GitLab Workhorse Security
GitLab Workhorse is a smart reverse proxy for GitLab positioned between NGINX and the Rails application[^c1]. It intercepts all HTTP traffic to and from Rails and handles resource-intensive operations such as file transfers, Git operations, and data streaming. All authentication and authorization decisions remain in the Rails application, and all requests to Rails pass through Workhorse[^c2]. A typical GitLab installation uses NGINX as a web server to proxy through Workhorse and into the Puma application server.

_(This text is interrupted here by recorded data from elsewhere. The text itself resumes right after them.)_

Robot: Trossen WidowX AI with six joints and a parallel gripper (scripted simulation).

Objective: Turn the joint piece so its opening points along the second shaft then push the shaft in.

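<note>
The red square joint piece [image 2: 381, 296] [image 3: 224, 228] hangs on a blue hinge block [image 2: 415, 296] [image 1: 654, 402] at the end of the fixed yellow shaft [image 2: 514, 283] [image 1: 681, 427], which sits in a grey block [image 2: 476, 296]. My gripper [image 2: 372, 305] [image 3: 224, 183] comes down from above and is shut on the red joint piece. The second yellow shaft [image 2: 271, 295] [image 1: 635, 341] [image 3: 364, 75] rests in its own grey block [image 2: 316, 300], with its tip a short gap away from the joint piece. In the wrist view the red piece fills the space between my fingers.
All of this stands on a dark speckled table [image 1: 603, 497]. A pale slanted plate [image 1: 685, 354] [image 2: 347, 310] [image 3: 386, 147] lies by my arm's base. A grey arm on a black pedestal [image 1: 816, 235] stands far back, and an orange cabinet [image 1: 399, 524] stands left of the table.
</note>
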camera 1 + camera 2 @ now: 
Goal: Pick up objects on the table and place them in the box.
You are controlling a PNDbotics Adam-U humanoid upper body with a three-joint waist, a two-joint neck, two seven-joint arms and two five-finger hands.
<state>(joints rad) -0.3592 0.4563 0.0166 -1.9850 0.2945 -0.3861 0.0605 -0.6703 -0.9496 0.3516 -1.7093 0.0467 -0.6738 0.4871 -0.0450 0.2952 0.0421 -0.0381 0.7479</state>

Apache is technically usable only when installing from source and is not officially supported in Omnibus deployments.[^c8].
Workhorse relies on a shared-secret JWT mechanism for internal authentication with Rails and other components such as [[gitaly]] and [[gitlab-shell]]. Rate limiting protects the Rails backend from overload, and a multipart middleware with allowed-path validation and JWT-signed upload metadata secures file upload processing.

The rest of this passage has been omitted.